Os recursos do IPREV se tornaram uma constante na gestão de Rollemberg. Primeiro, ainda em 2015, em ocasião em que Rollemberg conseguiu aprovação da CLDF para utilização de cerca de R$ 1,7 bilhão da entidade. À época o chefe do Executivo prometeu vender imóveis do GDF para repor o desfalque, algo que nunca aconteceu.

A segunda polêmica ocorre, a tentativa de uso de recursos do IPREV, para o que foi considerado, por alguns parlamentares, uma tentativa de uso eleitoreiro dos R$ 1,5 bilhão de superávit do IPREV, por parte de Rollemberg. À época da apreciação do PLOA 2018 (13/Nov/2017) a denúncia de o governo tentar custear, entre outras demandas, a realização de casamentos comunitários causou confusão na apreciação do projeto.

A bancada do governo abandonou o plenário, o que inviabilizou a votação do PL e, estranhamente, o governo tentou jogar a opinião pública contra a Câmara Legislativa. O Executivo tentou atribuir a responsabilidade à CLDF, por deixarem de votar o PL. O Legislativo, por sua vez, se contrapôs, durante, ao ataque do Executivo.

Finalmente, a terceira polêmica, aconteceu, após o presidente da CLDF, deputado Joe Vale (PDT), anunciar o recebimento, ainda em dezembro, de novo texto do GDF. Os parlamentares refutaram e negaram terem recebido a nova proposta do governo.

Manobra eleitoreira

Foto: Carlos Prado/Sindate-DF

Para o vice-presidente do Sindicato dos Auxiliares e Técnicos em Enfermagem do DF, Jorge Vianna, a expectativa é que a CLDF barre ou não aprove a votação da PLOA. De acordo com o sindicalista, o governo tenta uma manobra eleitoreira para acabar com os recursos das aposentadorias dos servidores públicos.

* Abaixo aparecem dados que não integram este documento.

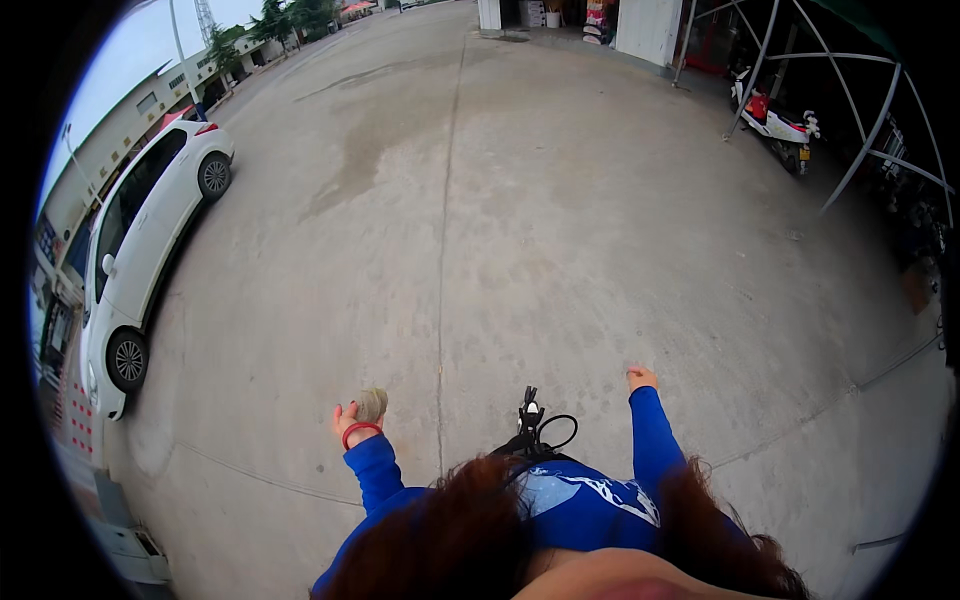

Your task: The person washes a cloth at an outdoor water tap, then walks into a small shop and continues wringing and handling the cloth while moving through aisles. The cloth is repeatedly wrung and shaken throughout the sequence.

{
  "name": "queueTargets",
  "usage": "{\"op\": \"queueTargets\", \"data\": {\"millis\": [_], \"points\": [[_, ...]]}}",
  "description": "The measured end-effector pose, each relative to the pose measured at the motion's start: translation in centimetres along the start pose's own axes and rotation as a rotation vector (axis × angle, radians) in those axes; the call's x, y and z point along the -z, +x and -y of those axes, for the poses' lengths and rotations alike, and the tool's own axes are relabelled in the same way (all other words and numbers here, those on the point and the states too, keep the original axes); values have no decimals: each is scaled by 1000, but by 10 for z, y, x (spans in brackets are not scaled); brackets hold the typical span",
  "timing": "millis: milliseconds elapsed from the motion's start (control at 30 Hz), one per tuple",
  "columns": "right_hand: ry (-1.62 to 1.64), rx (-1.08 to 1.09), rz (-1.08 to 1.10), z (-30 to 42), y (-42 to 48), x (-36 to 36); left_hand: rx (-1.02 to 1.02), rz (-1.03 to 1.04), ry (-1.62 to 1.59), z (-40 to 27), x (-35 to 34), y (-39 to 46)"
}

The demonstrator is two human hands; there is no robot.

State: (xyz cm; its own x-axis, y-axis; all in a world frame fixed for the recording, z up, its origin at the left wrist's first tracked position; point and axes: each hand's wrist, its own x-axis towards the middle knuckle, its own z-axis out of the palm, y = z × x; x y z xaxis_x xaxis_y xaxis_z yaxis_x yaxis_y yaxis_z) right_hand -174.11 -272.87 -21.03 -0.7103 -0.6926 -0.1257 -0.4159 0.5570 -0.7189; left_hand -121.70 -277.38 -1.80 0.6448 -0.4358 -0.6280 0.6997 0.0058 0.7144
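Note:
My left hand, with a red band at the wrist, holds a rounded, pale greyish-brown object whose kind I cannot tell. My right hand is held out low on the right, away from the left one; its fingers look curled, and whether anything is in them is too small to tell. Between the hands, at my front, a black cable makes a loop beside a black and white fitting. Both sleeves are blue.
Concrete ground spreads ahead, with a joint line running forward. A white car stands on the left. Towards the right are a metal pipe frame and a parked scooter. An open doorway lies far ahead.

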Motion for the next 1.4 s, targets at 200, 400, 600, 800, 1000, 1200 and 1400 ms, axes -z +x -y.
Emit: {"op": "queueTargets", "data": {"millis": [200, 400, 600, 800, 1000, 1200, 1400], "points": [[-913, -244, 728, -116, 59, 11, 169, 261, 108, 81, -220, 26], [-671, -735, 602, -87, 170, 33, 221, 452, 153, 170, -452, 11], [-668, -702, 645, -35, 377, -17, 374, 216, 261, 247, -629, 63], [-735, -237, 502, 103, 693, -116, 170, 297, 176, 276, -828, 47], [-89, -110, -14, 301, 951, -131, 228, 249, 103, 361, -1009, 124], [-576, -432, 477, 240, 1010, -142, 364, 284, 225, 465, -1239, 151], [-514, -956, 542, 232, 1040, -104, 349, 530, 173, 542, -1502, 108]]}}
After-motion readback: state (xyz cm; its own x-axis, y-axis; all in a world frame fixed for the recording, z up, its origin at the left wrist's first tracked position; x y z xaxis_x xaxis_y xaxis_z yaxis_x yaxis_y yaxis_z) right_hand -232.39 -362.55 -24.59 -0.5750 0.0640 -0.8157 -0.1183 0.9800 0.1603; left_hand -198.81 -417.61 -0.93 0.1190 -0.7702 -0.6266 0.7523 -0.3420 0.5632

“Temos acompanhado e nos manifestado sobre mais essa manobra, pois não há outro nome para isso, o governador Rollemberg ter tentado aprovar ‘a toque de caixa’ o uso do recurso das aposentadorias dos servidores públicos para pagar casamentos comunitários. Esperamos que os deputados distritais tenham bom senso e não cometa mais esse erro. Principalmente, porque o GDF já meteu a mão em boa parte dos recursos do IPREV e até hoje não ressarciu o IPREV.”, disse Vianna ao Política Distrital (PD).

Memória

Vianna lembrou ainda que o DF é uma cidade administrativa, com cerca de 110 mil servidores públicos, apenas na esfera do Distrito Federal. Nesse contexto, o sindicalista recorreu ao  que chamou de bom senso e cautela, por parte dos deputados distritais, em se tratando de ano eleitoral.

“Estamos em ano de eleição, e nós do funcionalismo público, que somos quase 115 mil servidores públicos, só no GDF, que passamos por três anos de massacre por esse governo, nós não vamos nos esquecer dessa e de outras condutas desse governador e também das votações dos deputados distritais.”, disparou Vianna.